Task details: Return the lines below exactly, from the first one through the line that has "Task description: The". Leave out everything after it.

Source material:
--- --- ---

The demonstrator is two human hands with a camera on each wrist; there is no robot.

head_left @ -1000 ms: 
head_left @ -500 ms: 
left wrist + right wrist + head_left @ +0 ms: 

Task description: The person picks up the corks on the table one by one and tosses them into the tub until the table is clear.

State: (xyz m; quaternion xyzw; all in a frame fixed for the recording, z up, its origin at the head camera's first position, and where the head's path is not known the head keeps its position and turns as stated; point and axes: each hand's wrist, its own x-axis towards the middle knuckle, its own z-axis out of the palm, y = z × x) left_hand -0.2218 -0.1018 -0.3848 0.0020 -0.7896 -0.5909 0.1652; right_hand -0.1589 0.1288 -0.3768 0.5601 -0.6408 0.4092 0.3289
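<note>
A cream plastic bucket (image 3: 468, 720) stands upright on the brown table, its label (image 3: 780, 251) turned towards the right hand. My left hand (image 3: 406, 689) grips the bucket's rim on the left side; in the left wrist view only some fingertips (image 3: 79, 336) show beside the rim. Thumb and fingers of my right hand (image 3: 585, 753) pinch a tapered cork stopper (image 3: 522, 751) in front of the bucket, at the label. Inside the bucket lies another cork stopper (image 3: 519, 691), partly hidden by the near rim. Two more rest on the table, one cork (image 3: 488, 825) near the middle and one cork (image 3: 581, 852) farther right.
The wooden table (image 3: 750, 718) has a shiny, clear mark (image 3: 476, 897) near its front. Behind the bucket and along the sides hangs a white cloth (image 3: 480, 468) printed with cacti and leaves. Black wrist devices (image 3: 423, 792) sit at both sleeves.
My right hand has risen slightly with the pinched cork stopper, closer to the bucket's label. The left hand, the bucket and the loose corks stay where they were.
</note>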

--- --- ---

Written answer:
The demonstrator is two human hands with a camera on each wrist; there is no robot.

head_left @ -1000 ms: 
head_left @ -500 ms: 
left wrist + right wrist + head_left @ +0 ms: 

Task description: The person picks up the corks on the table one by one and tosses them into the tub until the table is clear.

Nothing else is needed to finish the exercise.